*** Opening SUPPLIED RECORDS ***

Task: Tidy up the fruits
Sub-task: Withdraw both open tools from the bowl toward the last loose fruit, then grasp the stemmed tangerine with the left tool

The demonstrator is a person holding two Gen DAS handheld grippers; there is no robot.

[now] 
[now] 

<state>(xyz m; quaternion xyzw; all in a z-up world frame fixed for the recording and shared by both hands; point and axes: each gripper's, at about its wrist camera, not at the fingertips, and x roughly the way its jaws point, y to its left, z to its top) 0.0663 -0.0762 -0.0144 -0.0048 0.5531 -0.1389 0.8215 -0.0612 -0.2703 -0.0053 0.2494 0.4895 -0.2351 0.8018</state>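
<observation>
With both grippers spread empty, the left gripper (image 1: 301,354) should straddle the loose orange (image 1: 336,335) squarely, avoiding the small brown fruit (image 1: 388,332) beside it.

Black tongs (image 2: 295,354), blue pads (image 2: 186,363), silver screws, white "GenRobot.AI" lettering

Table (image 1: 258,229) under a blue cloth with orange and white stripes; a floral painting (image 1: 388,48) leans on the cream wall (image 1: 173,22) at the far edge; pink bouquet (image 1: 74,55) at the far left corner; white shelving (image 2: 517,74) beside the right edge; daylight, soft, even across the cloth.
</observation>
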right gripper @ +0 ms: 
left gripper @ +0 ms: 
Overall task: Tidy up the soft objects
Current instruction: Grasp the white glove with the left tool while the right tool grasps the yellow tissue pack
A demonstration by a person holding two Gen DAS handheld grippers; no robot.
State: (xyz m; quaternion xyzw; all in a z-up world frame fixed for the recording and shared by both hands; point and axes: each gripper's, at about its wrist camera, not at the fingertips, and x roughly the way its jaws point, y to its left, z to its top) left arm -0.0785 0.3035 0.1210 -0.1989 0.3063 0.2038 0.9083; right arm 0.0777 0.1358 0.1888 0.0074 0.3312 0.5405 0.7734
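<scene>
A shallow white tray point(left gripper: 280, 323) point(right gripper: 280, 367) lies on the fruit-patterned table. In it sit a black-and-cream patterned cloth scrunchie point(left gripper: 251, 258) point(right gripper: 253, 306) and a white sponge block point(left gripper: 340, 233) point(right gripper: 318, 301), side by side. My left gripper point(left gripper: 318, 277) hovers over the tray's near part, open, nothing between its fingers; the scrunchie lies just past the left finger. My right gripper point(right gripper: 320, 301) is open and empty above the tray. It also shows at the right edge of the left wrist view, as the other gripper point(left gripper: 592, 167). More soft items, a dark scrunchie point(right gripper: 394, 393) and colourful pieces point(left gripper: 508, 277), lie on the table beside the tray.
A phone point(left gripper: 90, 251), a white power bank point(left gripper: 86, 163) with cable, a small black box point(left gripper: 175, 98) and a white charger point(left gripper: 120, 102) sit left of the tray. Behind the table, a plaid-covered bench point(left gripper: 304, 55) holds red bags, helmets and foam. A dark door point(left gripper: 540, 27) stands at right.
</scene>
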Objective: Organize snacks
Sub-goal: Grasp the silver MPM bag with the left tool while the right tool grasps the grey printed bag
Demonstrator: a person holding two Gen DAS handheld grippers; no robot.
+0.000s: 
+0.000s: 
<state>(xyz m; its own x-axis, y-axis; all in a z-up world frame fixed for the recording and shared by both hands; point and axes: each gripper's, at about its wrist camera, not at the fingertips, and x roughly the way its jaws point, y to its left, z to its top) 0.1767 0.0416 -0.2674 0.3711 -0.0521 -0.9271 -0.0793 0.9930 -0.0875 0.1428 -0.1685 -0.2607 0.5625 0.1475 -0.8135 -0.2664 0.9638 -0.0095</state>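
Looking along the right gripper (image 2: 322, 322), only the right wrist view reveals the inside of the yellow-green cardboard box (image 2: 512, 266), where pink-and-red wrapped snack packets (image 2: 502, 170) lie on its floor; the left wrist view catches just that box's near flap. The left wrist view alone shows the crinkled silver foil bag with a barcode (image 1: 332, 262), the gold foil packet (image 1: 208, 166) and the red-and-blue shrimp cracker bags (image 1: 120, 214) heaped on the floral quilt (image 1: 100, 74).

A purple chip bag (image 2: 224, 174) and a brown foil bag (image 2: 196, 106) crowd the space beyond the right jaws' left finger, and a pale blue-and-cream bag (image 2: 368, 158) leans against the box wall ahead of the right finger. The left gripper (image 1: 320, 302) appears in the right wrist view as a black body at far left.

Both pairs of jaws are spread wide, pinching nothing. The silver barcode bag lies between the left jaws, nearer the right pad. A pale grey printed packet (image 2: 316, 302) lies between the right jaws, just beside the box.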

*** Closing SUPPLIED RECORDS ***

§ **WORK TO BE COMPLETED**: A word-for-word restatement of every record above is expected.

§ **ANSWER TO THIS EXERCISE**:
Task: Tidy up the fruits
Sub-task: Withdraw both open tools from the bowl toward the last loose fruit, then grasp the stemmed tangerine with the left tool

The demonstrator is a person holding two Gen DAS handheld grippers; there is no robot.

[now] 
[now] 

<state>(xyz m; quaternion xyzw; all in a z-up world frame fixed for the recording and shared by both hands; point and axes: each gripper's, at about its wrist camera, not at the fingertips, and x roughly the way its jaws point, y to its left, z to its top) 0.0663 -0.0762 -0.0144 -0.0048 0.5531 -0.1389 0.8215 -0.0612 -0.2703 -0.0053 0.2494 0.4895 -0.2351 0.8018</state>
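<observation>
With both grippers spread empty, the left gripper (image 1: 301,354) should straddle the loose orange (image 1: 336,335) squarely, avoiding the small brown fruit (image 1: 388,332) beside it.

Black tongs (image 2: 295,354), blue pads (image 2: 186,363), silver screws, white "GenRobot.AI" lettering

Table (image 1: 258,229) under a blue cloth with orange and white stripes; a floral painting (image 1: 388,48) leans on the cream wall (image 1: 173,22) at the far edge; pink bouquet (image 1: 74,55) at the far left corner; white shelving (image 2: 517,74) beside the right edge; daylight, soft, even across the cloth.
</observation>
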right gripper @ +0 ms: 
left gripper @ +0 ms: 
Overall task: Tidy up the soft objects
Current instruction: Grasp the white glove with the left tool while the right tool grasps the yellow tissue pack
A demonstration by a person holding two Gen DAS handheld grippers; no robot.
State: (xyz m; quaternion xyzw; all in a z-up world frame fixed for the recording and shared by both hands; point and axes: each gripper's, at about its wrist camera, not at the fingertips, and x roughly the way its jaws point, y to its left, z to its top) left arm -0.0785 0.3035 0.1210 -0.1989 0.3063 0.2038 0.9083; right arm 0.0777 0.1358 0.1888 0.0074 0.3312 0.5405 0.7734
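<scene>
A shallow white tray point(left gripper: 280, 323) point(right gripper: 280, 367) lies on the fruit-patterned table. In it sit a black-and-cream patterned cloth scrunchie point(left gripper: 251, 258) point(right gripper: 253, 306) and a white sponge block point(left gripper: 340, 233) point(right gripper: 318, 301), side by side. My left gripper point(left gripper: 318, 277) hovers over the tray's near part, open, nothing between its fingers; the scrunchie lies just past the left finger. My right gripper point(right gripper: 320, 301) is open and empty above the tray. It also shows at the right edge of the left wrist view, as the other gripper point(left gripper: 592, 167). More soft items, a dark scrunchie point(right gripper: 394, 393) and colourful pieces point(left gripper: 508, 277), lie on the table beside the tray.
A phone point(left gripper: 90, 251), a white power bank point(left gripper: 86, 163) with cable, a small black box point(left gripper: 175, 98) and a white charger point(left gripper: 120, 102) sit left of the tray. Behind the table, a plaid-covered bench point(left gripper: 304, 55) holds red bags, helmets and foam. A dark door point(left gripper: 540, 27) stands at right.
</scene>
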Objective: Organize snacks
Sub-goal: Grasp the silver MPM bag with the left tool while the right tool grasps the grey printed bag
Demonstrator: a person holding two Gen DAS handheld grippers; no robot.
+0.000s: 
+0.000s: 
<state>(xyz m; its own x-axis, y-axis; all in a z-up world frame fixed for the recording and shared by both hands; point and axes: each gripper's, at about its wrist camera, not at the fingertips, and x roughly the way its jaws point, y to its left, z to its top) 0.1767 0.0416 -0.2674 0.3711 -0.0521 -0.9271 -0.0793 0.9930 -0.0875 0.1428 -0.1685 -0.2607 0.5625 0.1475 -0.8135 -0.2664 0.9638 -0.0095</state>
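Looking along the right gripper (image 2: 322, 322), only the right wrist view reveals the inside of the yellow-green cardboard box (image 2: 512, 266), where pink-and-red wrapped snack packets (image 2: 502, 170) lie on its floor; the left wrist view catches just that box's near flap. The left wrist view alone shows the crinkled silver foil bag with a barcode (image 1: 332, 262), the gold foil packet (image 1: 208, 166) and the red-and-blue shrimp cracker bags (image 1: 120, 214) heaped on the floral quilt (image 1: 100, 74).

A purple chip bag (image 2: 224, 174) and a brown foil bag (image 2: 196, 106) crowd the space beyond the right jaws' left finger, and a pale blue-and-cream bag (image 2: 368, 158) leans against the box wall ahead of the right finger. The left gripper (image 1: 320, 302) appears in the right wrist view as a black body at far left.

Both pairs of jaws are spread wide, pinching nothing. The silver barcode bag lies between the left jaws, nearer the right pad. A pale grey printed packet (image 2: 316, 302) lies between the right jaws, just beside the box.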

The exercise requires no further answer.